Desire to learn 


The public can come to master classes for the young singers in the Great American Songbook Competition

By Jay Harvey

Music professionals know that encouragement of the next generation requires a healthy dose of realism.

So, grounding in the fundamentals will be linked to instilling insight and positive attitudes as four mentor-judges work with 12 young singers — two from each U.S. region — chosen as finalists in the 2014 Great American Songbook High School Vocal Academy and Competition.

“If they pursue a life in music, it is going to be a very challenging road for them,” said veteran judge Sylvia McNair in a phone interview.

McNair, a soprano and senior lecturer in voice on the Jacobs School of Music faculty at Indiana University, has been a colleague of director Michael Feinstein since 2010, the competition’s second year.

“And the music business is crumbling all around us,” she said. “Anything they can take from what we have to give to help their journey be a little less arduous is good.”

McNair will work with Feinstein and mentor/jury newcomers Marc Cherry and Cheryl Bentyne. Cherry is a Hollywood producer who will contribute to the finalists’ store of knowledge by emphasizing auditioning skills. Other clinicians signed up for the academy leading to the finals include Catherine Walker Adams and Naz Edwards of the University of Michigan. And Rob and Brinka Lowe of Casting New Lives will conduct a workshop on the business end of an entertainment career.

‘A desire to learn’

Bentyne, the soprano voice of the Manhattan Transfer, said she heard about the competition several years ago and asked Chris Lewis, director of programs for the Great American Songbook Foundation, how she could get involved. She has done workshops and master classes with young singers in recent years, she said, sometimes with her three colleagues in the durable hit vocal ensemble.

“I prefer working with high-school kids,” she told me by phone from Los Angeles. “They are so open. College kids think they have it all figured out.”

Both Bentyne and McNair concede that communicating to talented teens usable knowledge about the style and meaning of 50- to 100-year-old songs is a challenge.

“We’re aware that participants come to this event from many different backgrounds,” Feinstein concurred, “having done musical theater, or jazz, or like me listening to classic vocalists. There are several different roads that they have taken.”

Feinstein, an Ohioan whose roots lie in piano-bar entertainment accompanying himself as a teenage singer, insists that “our job is not to get in the way.”

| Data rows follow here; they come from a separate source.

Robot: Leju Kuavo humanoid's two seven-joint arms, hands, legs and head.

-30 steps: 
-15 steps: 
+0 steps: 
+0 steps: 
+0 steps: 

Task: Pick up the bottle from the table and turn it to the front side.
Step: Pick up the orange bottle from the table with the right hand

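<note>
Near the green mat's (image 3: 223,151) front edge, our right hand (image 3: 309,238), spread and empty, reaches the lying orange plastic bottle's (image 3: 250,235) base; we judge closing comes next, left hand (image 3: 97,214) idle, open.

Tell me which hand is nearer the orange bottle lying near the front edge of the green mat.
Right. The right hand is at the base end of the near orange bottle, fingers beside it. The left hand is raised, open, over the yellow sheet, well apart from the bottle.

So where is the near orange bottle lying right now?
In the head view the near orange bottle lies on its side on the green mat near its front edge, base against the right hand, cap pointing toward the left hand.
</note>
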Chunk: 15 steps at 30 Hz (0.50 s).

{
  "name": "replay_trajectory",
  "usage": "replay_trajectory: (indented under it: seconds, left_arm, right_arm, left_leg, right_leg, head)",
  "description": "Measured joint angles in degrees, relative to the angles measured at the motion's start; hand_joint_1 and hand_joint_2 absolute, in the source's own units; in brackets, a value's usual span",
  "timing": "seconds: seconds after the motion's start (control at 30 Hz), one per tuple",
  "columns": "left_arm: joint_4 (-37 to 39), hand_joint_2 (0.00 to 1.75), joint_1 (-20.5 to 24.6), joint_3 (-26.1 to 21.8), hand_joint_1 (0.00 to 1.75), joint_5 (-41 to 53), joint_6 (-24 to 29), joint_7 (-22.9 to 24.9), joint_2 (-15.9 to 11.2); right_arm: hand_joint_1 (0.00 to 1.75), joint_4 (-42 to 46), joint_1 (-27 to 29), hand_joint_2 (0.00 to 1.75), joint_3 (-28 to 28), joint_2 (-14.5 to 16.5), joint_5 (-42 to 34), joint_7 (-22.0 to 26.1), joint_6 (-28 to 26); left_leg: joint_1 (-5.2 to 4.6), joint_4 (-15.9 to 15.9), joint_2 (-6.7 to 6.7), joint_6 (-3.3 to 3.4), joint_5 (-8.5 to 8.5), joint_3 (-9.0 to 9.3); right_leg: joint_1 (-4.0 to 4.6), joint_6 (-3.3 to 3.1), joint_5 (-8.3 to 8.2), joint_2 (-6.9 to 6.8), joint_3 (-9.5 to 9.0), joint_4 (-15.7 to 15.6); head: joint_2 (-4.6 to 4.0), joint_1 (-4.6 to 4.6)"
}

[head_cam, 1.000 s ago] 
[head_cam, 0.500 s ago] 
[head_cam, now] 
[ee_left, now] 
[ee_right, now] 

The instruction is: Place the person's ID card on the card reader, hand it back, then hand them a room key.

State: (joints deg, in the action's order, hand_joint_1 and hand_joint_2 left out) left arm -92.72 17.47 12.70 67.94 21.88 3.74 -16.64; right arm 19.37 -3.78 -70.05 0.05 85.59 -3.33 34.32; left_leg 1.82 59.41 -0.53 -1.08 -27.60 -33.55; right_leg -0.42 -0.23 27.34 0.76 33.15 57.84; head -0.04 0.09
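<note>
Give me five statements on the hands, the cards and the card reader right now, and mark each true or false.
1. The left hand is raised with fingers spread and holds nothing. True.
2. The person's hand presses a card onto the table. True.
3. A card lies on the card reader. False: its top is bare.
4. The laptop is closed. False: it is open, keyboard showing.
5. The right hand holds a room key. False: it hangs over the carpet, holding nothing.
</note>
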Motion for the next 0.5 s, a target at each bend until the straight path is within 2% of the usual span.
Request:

“Everyone (among the finalists) has to study a different thing,” he said. “They are there because they show a desire to learn more and expand.”

‘Healthy singing’

The special qualities of the finalists often don’t emerge until the night of the competition itself, Feinstein said. A thoroughly prepared singer might come across to the judges as a little too set in his or her ways.

“From the audience’s perspective,” Feinstein explained, “someone might seem more polished than this other person, but they might not have the right instincts.”

As Bentyne puts it about the tradition that the competition hopes to extend: “The singers that made it sound the simplest and the easiest are the best singers  — Billie Holiday, Frank Sinatra. Tell the story and tell it with truth, and with a hopefully good technique. You can’t get up there and start emoting.”

McNair said the goal of her work with young singers is to make sure their “heart is open.” Beyond that there are body exercises and ear training, she said, adding that her workshop (not open to the public) “is going to be more about healthy singing” than interpretation and style.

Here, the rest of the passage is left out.